Fig. 1 — Flow chart of the assay. Phosphatase is abbreviated as P-ase.

Materials and Methods

Chemicals, enzymes, media, and bacterial strains

CoA, dephospho-CoA, succinyl-CoA, acetyl-CoA, malonyl-CoA, n-heptadecanoyl CoA, phosphoenolpyruvate (PEP), NADH, pyruvate kinase (PK)/lactate dehydrogenase (LDH) enzymes from rabbit muscle, and ATP were purchased from Sigma Chemical Co. (St. Louis, MO). Artic shrimp alkaline phosphatase (SAP; specific activity 2200 U/mg) was purchased from Roche, Inc. (Indianapolis, IN) and Antarctic shrimp phosphatase was purchased from New England Biolabs (Beverly, MA). American Radiolabeled Chemicals, Inc. (St. Louis, MO) supplied [γ-³³P]ATP (specific activity: 3000 Ci/ mmol) and ß-[3-³H]alanine (specific activity: 50 Ci/ mmol). Vivaspin 500 columns were purchased from ISC Bioexpress (Kaysville, UT). Bond Elut Jr. C18 columns were purchased from Varian (Walnut Creek, CA). The μBondapak™ C18 HPLC column (125 Å pore size, 10 μm particle size, 4.6 × 250 mM cartridge) was purchased from Waters Corporation (Milford, MA). Slide-A-Lyzer dialysis cassettes and 5 mL protein purification columns were purchased from Pierce Biotechnology, Inc. (Rockford, IL). The Ni-NTA agarose was purchased from Qiagen (Valencia, CA). All other chemicals were purchased from Sigma.

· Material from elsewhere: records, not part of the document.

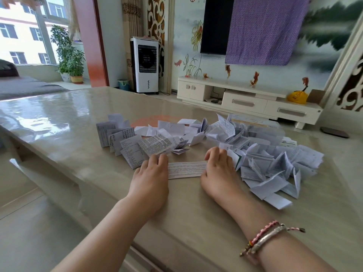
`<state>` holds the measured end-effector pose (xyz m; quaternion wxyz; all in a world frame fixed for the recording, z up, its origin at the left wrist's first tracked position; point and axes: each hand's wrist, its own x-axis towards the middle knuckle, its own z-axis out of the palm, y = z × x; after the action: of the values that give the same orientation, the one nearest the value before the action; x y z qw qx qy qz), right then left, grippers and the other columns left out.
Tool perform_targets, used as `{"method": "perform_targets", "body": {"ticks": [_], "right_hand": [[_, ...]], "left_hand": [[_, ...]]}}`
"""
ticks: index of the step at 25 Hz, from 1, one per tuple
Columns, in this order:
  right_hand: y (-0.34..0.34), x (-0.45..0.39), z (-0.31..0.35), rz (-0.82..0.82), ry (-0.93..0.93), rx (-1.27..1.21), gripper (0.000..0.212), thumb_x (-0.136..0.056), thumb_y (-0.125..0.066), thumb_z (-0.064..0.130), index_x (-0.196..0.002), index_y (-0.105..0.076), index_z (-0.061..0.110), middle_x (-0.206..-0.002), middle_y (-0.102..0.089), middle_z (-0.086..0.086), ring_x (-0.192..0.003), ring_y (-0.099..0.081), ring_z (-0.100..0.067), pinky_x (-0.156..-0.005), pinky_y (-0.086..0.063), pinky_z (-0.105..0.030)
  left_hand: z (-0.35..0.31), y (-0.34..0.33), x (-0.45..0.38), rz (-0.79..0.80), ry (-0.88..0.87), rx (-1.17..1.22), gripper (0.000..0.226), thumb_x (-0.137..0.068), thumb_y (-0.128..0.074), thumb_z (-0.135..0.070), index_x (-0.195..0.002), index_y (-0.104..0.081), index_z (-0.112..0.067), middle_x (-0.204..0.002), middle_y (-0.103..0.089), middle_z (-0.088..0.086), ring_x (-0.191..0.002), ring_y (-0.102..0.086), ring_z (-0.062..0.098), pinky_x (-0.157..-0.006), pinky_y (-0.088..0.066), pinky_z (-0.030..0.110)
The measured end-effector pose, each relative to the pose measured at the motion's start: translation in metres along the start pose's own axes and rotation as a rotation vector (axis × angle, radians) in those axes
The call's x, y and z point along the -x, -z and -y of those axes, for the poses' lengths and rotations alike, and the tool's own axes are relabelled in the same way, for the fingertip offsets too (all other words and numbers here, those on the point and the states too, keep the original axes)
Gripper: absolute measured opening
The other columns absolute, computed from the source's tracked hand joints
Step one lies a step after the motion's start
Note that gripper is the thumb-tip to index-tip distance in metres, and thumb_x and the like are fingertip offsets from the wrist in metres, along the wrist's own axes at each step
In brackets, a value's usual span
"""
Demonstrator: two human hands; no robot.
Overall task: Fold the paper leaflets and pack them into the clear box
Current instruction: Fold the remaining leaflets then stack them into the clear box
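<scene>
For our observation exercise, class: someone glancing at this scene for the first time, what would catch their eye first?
Most striking are the two hands at the centre, left hand and right hand, pressing the ends of a long printed leaflet flat on the glossy table. Behind and to the right sprawls a heap of leaflets. On the far wall, a purple cloth drapes over a dark television.
</scene>
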<state>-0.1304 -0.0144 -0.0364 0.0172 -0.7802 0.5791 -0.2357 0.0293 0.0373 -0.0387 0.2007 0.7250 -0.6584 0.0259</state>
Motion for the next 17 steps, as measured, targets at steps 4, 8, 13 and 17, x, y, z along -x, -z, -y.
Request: {"method": "perform_targets", "body": {"ticks": [4, 8, 13, 17], "right_hand": [[-0.001, 0.0, 0.005, 0.001, -0.059, -0.034, 0.038, -0.079, -0.045, -0.002, -0.109, -0.03, 0.016, -0.119, -0.032, -0.006, -0.108, -0.038, -0.026, -0.095, -0.035, -0.032], [0.001, 0.0, -0.004, -0.001, 0.093, -0.112, 0.036, -0.082, -0.051, 0.001, -0.113, -0.042, 0.018, -0.122, -0.036, 0.0, -0.113, -0.039, -0.019, -0.093, -0.038, -0.028], [0.025, -0.012, -0.008, 0.416, 0.395, -0.162, 0.04, -0.091, -0.06, 0.027, -0.13, -0.049, 0.026, -0.13, -0.054, 0.008, -0.118, -0.05, -0.008, -0.099, -0.036, -0.019], [0.031, -0.028, -0.001, 0.471, 0.526, 0.144, 0.051, -0.087, -0.052, 0.014, -0.135, -0.042, 0.028, -0.131, -0.055, 0.003, -0.119, -0.051, -0.018, -0.095, -0.045, -0.037]], "left_hand": [[0.005, 0.003, 0.006, -0.019, 0.007, 0.045, 0.045, -0.081, -0.04, -0.002, -0.119, -0.035, -0.024, -0.122, -0.037, -0.003, -0.115, -0.039, 0.021, -0.096, -0.031, 0.029], [0.008, 0.008, 0.009, -0.019, 0.003, 0.027, 0.044, -0.081, -0.04, -0.002, -0.118, -0.035, -0.025, -0.122, -0.038, -0.006, -0.113, -0.04, 0.02, -0.094, -0.033, 0.029], [0.003, 0.017, 0.007, -0.025, -0.032, -0.035, 0.028, -0.09, -0.042, -0.014, -0.115, -0.043, -0.026, -0.118, -0.042, -0.007, -0.113, -0.043, 0.02, -0.094, -0.033, 0.029], [0.0, 0.021, 0.004, 0.01, -0.055, -0.01, 0.023, -0.093, -0.05, -0.039, -0.113, -0.056, -0.03, -0.115, -0.049, -0.006, -0.114, -0.046, 0.019, -0.096, -0.033, 0.03]]}}
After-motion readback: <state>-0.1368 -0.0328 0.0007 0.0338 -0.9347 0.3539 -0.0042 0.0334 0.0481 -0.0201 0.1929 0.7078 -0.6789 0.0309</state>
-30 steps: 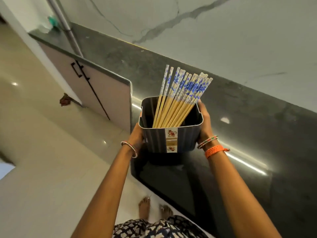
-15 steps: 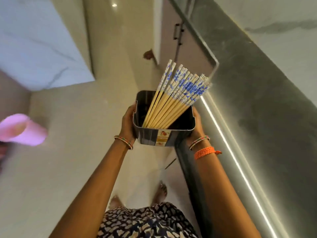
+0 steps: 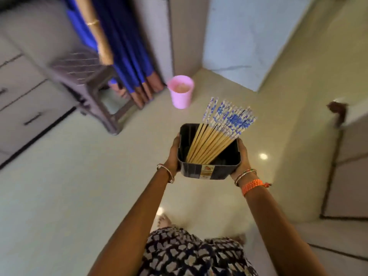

Strain SI92, a ΔpanD derivative of Escherichia coli K-12 strain lacking asparate-1-decarboxylase was provided by Dr. S. Iram [10]. The E. coli and Aquifex aeolicus DPCK genes (DPCK_E and DPCK_A, respectively) were cloned into vector pET28b and expressed in strain E. coli BL21(DE3). The following primers used for the PCR amplification of DPCK_A were obtained from Integrated DNA Techologies (IDT, Coralville, IA): Forward: 5′-GGGAATTCCATATGGGACATAACCGCAGGGCTTGTAATA-3′ Reverse: 5′-CGCGGATCCAAGCTTTCAAGGGTCTCTTGTGAGTTCTTCGTAA-3′ The primers for amplification of DPCK_E were: Forward: 5′-GGGAATTCCATATGAGGTATATAGTTGCCTTAACGGGAG-3′ Reverse: 5′-CGCGGATCCAAGCTTTTACGGTTTTTCCTGTGAGACAAACTGC-3′ A. aeolicus genomic DNA was obtained from the American Type Culture Collection. Purified human phosphopantetheine adenylyltransferase/dephospho-CoA kinase was the kind gift of Dr. A. Osterman of the Burham Institute, La Jolla, CA [11]. A unit of DPCK is 1 μmole of product formed per min.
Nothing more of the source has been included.